- [TASK REQUIREMENTS]: For the data below, give again exactly the lines from the one containing "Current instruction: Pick" through the one containing "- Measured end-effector", both ends included, and no others.
-------------------------
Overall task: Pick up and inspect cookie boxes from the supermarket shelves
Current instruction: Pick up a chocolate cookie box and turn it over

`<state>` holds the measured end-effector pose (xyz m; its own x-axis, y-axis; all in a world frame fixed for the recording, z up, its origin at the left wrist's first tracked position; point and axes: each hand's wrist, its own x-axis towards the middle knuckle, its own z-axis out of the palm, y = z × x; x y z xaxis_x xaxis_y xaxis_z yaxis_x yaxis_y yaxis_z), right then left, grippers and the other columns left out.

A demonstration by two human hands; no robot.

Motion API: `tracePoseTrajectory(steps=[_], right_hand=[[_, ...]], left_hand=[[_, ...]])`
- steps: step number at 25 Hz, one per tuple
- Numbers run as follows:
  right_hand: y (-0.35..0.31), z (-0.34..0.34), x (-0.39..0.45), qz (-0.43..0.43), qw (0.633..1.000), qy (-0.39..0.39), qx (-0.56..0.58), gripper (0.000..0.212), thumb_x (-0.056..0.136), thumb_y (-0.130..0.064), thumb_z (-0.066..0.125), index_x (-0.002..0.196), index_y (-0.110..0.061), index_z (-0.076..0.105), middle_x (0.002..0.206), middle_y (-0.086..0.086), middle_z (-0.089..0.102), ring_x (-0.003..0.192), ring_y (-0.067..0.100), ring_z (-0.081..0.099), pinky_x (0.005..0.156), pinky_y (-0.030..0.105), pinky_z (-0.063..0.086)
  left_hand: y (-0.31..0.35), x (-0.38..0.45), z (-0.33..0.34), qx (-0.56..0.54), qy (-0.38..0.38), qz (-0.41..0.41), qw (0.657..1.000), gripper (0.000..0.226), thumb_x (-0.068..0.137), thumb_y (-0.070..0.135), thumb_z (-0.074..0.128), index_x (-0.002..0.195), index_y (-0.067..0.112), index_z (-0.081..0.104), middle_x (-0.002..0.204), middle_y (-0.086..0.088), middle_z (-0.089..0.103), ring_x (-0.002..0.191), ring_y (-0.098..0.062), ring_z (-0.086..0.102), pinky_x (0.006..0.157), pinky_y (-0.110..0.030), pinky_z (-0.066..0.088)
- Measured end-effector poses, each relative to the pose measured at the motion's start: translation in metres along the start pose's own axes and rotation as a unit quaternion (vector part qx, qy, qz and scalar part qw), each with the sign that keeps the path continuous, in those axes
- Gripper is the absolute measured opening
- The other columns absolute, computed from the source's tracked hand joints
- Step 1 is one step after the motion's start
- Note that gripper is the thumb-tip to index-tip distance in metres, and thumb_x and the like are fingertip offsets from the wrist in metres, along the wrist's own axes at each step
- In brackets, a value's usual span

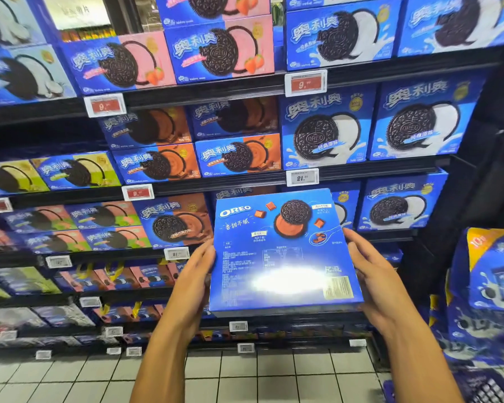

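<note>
The blue box [284, 251] held up near the camera reads "OREO" in white at its top left, with "香甜不腻" written beneath; the small print lower down is too fine to read. Boxes on the shelves carry "奥利奥" in large white characters, as on the strawberry box [220, 50] and the white-cream box [326, 126], whose biscuit is stamped "OREO". Red price tags [305, 82] show "9." with smaller digits unclear; a white tag [302, 177] reads "21.", as does another [176, 253] further left.

Supermarket aisle: tiered shelves [204, 184] of stacked cookie boxes [326, 126], price tags [305, 82] on the rails.
</note>
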<state>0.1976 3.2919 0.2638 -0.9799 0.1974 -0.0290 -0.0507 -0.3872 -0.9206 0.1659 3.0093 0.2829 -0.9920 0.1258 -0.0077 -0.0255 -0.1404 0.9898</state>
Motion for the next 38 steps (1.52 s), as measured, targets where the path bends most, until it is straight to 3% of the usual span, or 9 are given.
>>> tracePoseTrajectory(steps=[3, 7, 13, 23, 27, 31, 33, 35, 38], right_hand=[[0.002, -0.001, 0.001, 0.002, 1.0, -0.014, -0.002, 0.035, 0.093, -0.033, 0.061, 0.128, -0.029, 0.065, 0.121, 0.008, 0.073, 0.107, 0.028, 0.071, 0.086, 0.048, 0.058], [0.004, 0.0, 0.0, 0.006, 1.0, -0.031, 0.003, 0.029, 0.097, -0.027, 0.058, 0.124, -0.028, 0.068, 0.123, 0.009, 0.072, 0.11, 0.027, 0.07, 0.093, 0.051, 0.053], [0.003, 0.003, -0.004, -0.021, 0.999, -0.035, 0.0, 0.041, 0.091, -0.027, 0.058, 0.132, -0.026, 0.063, 0.122, 0.007, 0.072, 0.108, 0.022, 0.071, 0.066, 0.026, 0.06], [0.005, 0.014, -0.006, -0.055, 0.998, 0.009, -0.017, 0.032, 0.09, -0.042, 0.055, 0.113, -0.032, 0.074, 0.114, 0.003, 0.076, 0.101, 0.016, 0.073, 0.067, 0.023, 0.059], [0.002, 0.014, -0.011, -0.091, 0.994, -0.016, -0.06, 0.036, 0.08, -0.048, 0.067, 0.114, -0.04, 0.074, 0.119, -0.004, 0.074, 0.111, 0.014, 0.069, 0.077, 0.018, 0.056], [0.004, 0.017, -0.015, -0.181, 0.974, 0.003, -0.135, 0.056, 0.074, -0.027, 0.081, 0.118, -0.057, 0.066, 0.119, -0.019, 0.072, 0.11, 0.001, 0.067, 0.083, 0.012, 0.054], [0.004, 0.019, -0.015, -0.213, 0.963, 0.028, -0.162, 0.063, 0.076, -0.016, 0.082, 0.116, -0.061, 0.063, 0.118, -0.024, 0.07, 0.109, -0.003, 0.066, 0.082, 0.009, 0.052], [0.004, 0.018, -0.014, -0.222, 0.963, 0.041, -0.146, 0.065, 0.075, -0.012, 0.082, 0.126, -0.047, 0.062, 0.12, -0.011, 0.071, 0.11, 0.004, 0.067, 0.085, 0.018, 0.056], [0.0, 0.021, -0.018, -0.25, 0.959, 0.011, -0.136, 0.066, 0.075, -0.006, 0.078, 0.126, -0.045, 0.062, 0.127, 0.004, 0.066, 0.109, 0.007, 0.068, 0.078, 0.021, 0.059]], left_hand=[[-0.001, 0.002, -0.003, -0.007, 0.011, 0.018, 1.0, 0.037, 0.078, 0.048, 0.066, 0.115, 0.045, 0.064, 0.118, 0.002, 0.072, 0.106, -0.021, 0.07, 0.083, -0.044, 0.058], [-0.002, 0.001, -0.009, -0.022, 0.007, 0.044, 0.999, 0.041, 0.078, 0.04, 0.069, 0.117, 0.046, 0.061, 0.111, 0.0, 0.074, 0.098, -0.02, 0.073, 0.068, -0.03, 0.059], [0.0, -0.001, -0.009, -0.021, 0.001, 0.083, 0.996, 0.041, 0.076, 0.032, 0.067, 0.116, 0.041, 0.063, 0.109, 0.008, 0.074, 0.096, -0.009, 0.071, 0.066, -0.021, 0.057], [-0.002, -0.002, -0.01, 0.026, -0.001, 0.077, 0.997, 0.044, 0.088, 0.032, 0.059, 0.132, 0.037, 0.054, 0.114, 0.01, 0.072, 0.102, -0.013, 0.071, 0.069, -0.025, 0.058], [-0.005, -0.003, -0.011, 0.111, 0.017, 0.112, 0.987, 0.046, 0.102, 0.013, 0.047, 0.139, 0.04, 0.046, 0.124, 0.014, 0.067, 0.114, -0.008, 0.064, 0.083, -0.024, 0.057], [-0.005, 0.0, -0.007, 0.162, 0.05, 0.137, 0.976, 0.055, 0.101, 0.0, 0.045, 0.149, 0.027, 0.038, 0.142, 0.006, 0.055, 0.13, -0.011, 0.051, 0.109, -0.039, 0.043], [-0.003, 0.0, -0.002, 0.178, 0.069, 0.144, 0.971, 0.055, 0.099, -0.006, 0.044, 0.144, 0.027, 0.043, 0.133, 0.013, 0.06, 0.121, 0.0, 0.055, 0.102, -0.022, 0.045], [-0.002, -0.001, 0.002, 0.196, 0.085, 0.142, 0.967, 0.057, 0.094, -0.016, 0.043, 0.127, 0.03, 0.053, 0.11, 0.023, 0.068, 0.102, 0.012, 0.061, 0.086, -0.009, 0.048], [-0.006, -0.003, 0.002, 0.197, 0.118, 0.129, 0.965, 0.062, 0.087, -0.025, 0.044, 0.1, 0.035, 0.056, 0.091, 0.023, 0.069, 0.09, 0.016, 0.061, 0.085, -0.024, 0.049]])
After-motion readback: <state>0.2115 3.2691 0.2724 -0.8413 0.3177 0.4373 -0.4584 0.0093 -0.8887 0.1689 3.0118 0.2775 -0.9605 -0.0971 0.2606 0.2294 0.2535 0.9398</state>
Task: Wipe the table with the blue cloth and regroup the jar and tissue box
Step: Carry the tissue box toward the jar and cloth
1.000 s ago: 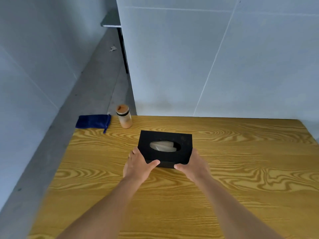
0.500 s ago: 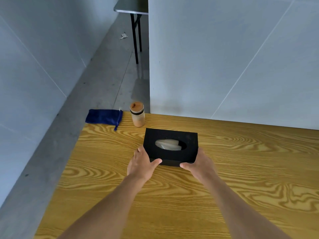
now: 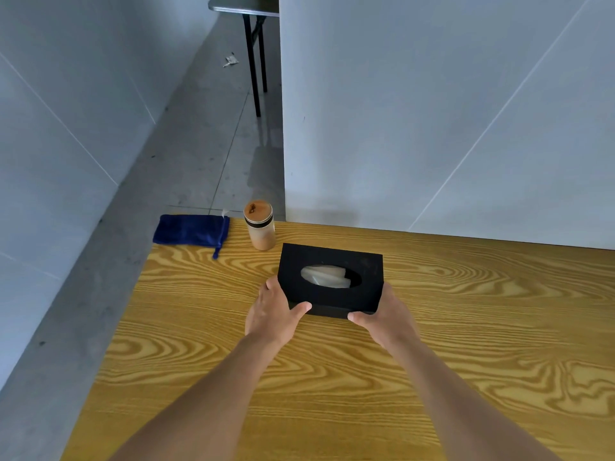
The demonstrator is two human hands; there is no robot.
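At the far left corner of the wooden table [image 3: 466, 361] lies the blue cloth [image 3: 191, 229], folded, its left part hanging over the left edge. Just right of it, along the far edge, the jar [image 3: 260, 225] stands upright, apart from the cloth and close to the far left corner of the black tissue box [image 3: 331, 279] without touching it. The tissue box sits on the table a little in from the far edge, a white tissue showing in its oval opening. The left hand [image 3: 274, 314] clasps the box's near left corner, thumb on the front face. The right hand [image 3: 386, 316] clasps the near right corner likewise.
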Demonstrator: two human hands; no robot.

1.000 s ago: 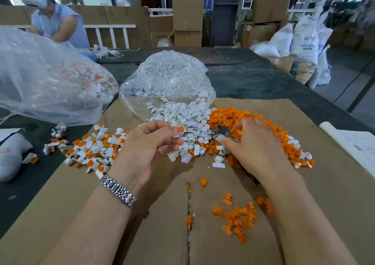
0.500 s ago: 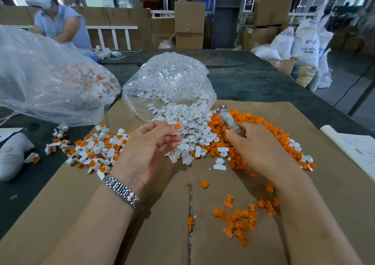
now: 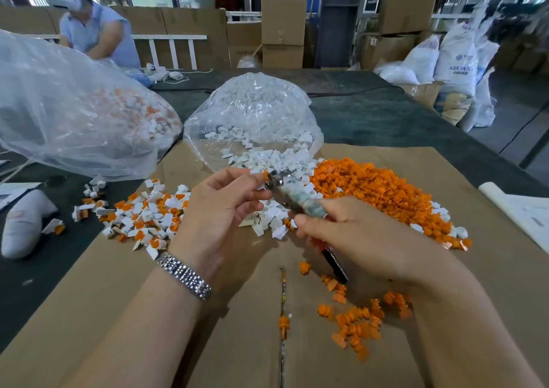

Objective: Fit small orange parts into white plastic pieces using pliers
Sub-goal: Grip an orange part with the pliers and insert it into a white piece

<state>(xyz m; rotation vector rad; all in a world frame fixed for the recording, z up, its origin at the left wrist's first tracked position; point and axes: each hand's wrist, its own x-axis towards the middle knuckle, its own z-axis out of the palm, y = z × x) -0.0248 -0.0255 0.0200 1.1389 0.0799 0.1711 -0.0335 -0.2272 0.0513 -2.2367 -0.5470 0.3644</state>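
The left hand [image 3: 221,206] pinches a small white piece with an orange part [image 3: 265,175] in its fingertips, up above the pile of white pieces [image 3: 267,161]. The right hand [image 3: 353,233] grips the pliers [image 3: 292,193], and their metal tip touches that orange part. A big pile of orange parts [image 3: 374,188] lies on the brown cardboard [image 3: 118,313], just right of the white pile.

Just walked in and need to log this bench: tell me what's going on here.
A person is assembling small parts on a cardboard sheet. The left hand pinches a white piece with an orange part at its fingertips, while the right hand grips pliers whose tip meets that piece. Loose orange parts are heaped to the right, white pieces spill from a bag, and finished ones lie left.
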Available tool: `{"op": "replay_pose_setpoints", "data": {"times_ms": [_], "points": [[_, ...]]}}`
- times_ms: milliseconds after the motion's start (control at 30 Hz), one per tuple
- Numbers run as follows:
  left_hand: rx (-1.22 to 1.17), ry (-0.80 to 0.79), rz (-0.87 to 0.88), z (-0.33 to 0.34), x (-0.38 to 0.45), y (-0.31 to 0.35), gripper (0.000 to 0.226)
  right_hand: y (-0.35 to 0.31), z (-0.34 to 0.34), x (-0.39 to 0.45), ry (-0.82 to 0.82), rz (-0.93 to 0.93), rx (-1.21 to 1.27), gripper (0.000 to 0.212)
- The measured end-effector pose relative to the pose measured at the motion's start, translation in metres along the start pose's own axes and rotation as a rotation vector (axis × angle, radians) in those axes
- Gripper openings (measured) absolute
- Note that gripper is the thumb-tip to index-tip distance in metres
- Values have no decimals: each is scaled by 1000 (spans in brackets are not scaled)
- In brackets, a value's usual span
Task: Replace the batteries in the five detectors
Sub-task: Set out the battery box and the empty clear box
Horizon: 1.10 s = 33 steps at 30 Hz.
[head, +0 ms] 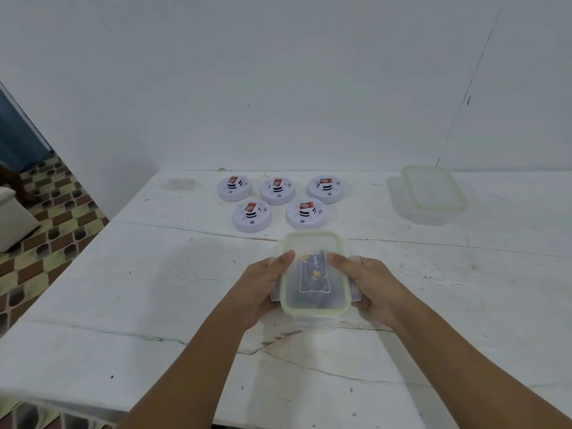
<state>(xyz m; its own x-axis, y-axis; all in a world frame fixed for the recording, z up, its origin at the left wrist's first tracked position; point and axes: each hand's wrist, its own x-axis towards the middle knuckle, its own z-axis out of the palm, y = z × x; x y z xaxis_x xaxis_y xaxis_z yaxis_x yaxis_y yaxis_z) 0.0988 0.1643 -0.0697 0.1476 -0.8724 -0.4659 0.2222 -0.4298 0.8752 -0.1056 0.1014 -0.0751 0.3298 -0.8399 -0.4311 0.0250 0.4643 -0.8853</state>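
Several white round detectors (278, 191) lie on the table in two rows, each with a red-and-white battery (306, 206) showing on top. Nearer to me is a clear plastic box with a green-rimmed lid (313, 239); dark blue batteries (314, 270) show through the lid. My left hand (264, 284) grips the box's left side, thumb on the lid. My right hand (368, 284) grips its right side, thumb on the lid too.
A second clear box with a green-rimmed lid (433, 190) stands at the back right of the white table (154, 274). A white wall rises right behind the table. The table's left edge drops to a tiled floor (52, 218).
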Motion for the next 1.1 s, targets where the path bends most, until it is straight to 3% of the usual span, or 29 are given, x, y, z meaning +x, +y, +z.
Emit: {"op": "replay_pose_setpoints", "data": {"times_ms": [233, 433, 567, 700, 800, 867, 967, 1100], "points": [[25, 27, 6, 1, -3, 2, 45, -3, 3, -11, -31, -12, 23, 39], [30, 144, 14, 0, -4, 2, 47, 4, -3, -17, -49, -70, 31, 34], [-86, 218, -37, -3, -4, 4, 27, -5, -3, -21, -28, -216, 22, 44], [-1, 207, -57, -5, 1, 3, 33, -30, 9, -34, -17, -397, 142, 42], [204, 152, -14, 0, 1, 4, 32, -53, 14, -45, -19, -506, 241, 41], [396, 126, 39, 1, 0, 4, 35, -67, 14, -52, 90, -607, 123, 39], [471, 112, 60, 0, 1, 3, 26, -78, 8, -59, 287, -711, -226, 35], [482, 135, 78, -3, -2, 8, 17, -71, 2, -49, 378, -621, -812, 24]]}}
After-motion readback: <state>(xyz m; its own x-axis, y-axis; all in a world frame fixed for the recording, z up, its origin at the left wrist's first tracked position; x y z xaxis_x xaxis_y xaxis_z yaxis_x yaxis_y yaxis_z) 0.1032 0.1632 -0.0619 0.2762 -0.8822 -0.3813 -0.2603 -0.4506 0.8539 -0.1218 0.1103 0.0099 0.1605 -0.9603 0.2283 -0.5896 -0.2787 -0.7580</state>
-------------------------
- [EXERCISE OUTPUT]:
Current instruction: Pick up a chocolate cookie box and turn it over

`<state>` holds the measured end-effector pose (xyz m; its own x-axis, y-axis; all in a world frame fixed for the recording, z up, its origin at the left wrist's first tracked position; point and axes: each hand's wrist, its own x-axis towards the middle knuckle, its own z-axis out of the palm, y = z × x; x y z xaxis_x xaxis_y xaxis_z yaxis_x yaxis_y yaxis_z), right then left, grippers and the other columns left out.

A demonstration by two human hands; no robot.

Motion API: `tracePoseTrajectory(steps=[_], right_hand=[[_, ...]], left_hand=[[_, ...]])`
- steps: step number at 25 Hz, one per tuple
- Numbers run as follows:
  right_hand: y (-0.35..0.31), z (-0.34..0.34), x (-0.39..0.45), qz (-0.43..0.43), qw (0.633..1.000), qy (-0.39..0.39), qx (-0.56..0.58), gripper (0.000..0.212), thumb_x (-0.056..0.136), thumb_y (-0.130..0.064), thumb_z (-0.066..0.125), index_x (-0.002..0.196), index_y (-0.110..0.061), index_z (-0.076..0.105), middle_x (0.002..0.206), middle_y (-0.086..0.086), middle_z (-0.089..0.102), ring_x (-0.003..0.192), ring_y (-0.067..0.100), ring_z (-0.081..0.099), pinky_x (0.005..0.156), pinky_y (-0.030..0.105), pinky_z (-0.063..0.086)
  left_hand: y (-0.31..0.35), x (-0.38..0.45), z (-0.33..0.34), qx (-0.56..0.54), qy (-0.38..0.38), qz (-0.41..0.41), qw (0.657..1.000), gripper (0.000..0.226), thumb_x (-0.068..0.137), thumb_y (-0.070..0.135), thumb_z (-0.074..0.128), index_x (-0.002..0.195), index_y (-0.067..0.112), index_z (-0.081..0.104), middle_x (-0.002..0.204), middle_y (-0.086..0.088), middle_z (-0.089..0.103), ring_x (-0.002..0.191), ring_y (-0.098..0.062), ring_z (-0.086..0.102), pinky_x (0.006..0.157), pinky_y (-0.110..0.030), pinky_z (-0.066..0.088)
- Measured end-effector poses, each relative to the pose measured at the motion's start: translation in metres along the start pose's own axes and rotation as a unit quaternion (vector part qx, qy, qz and scalar part qw), each with the sign that keeps the path continuous, in those axes

There's nothing more to this exercise.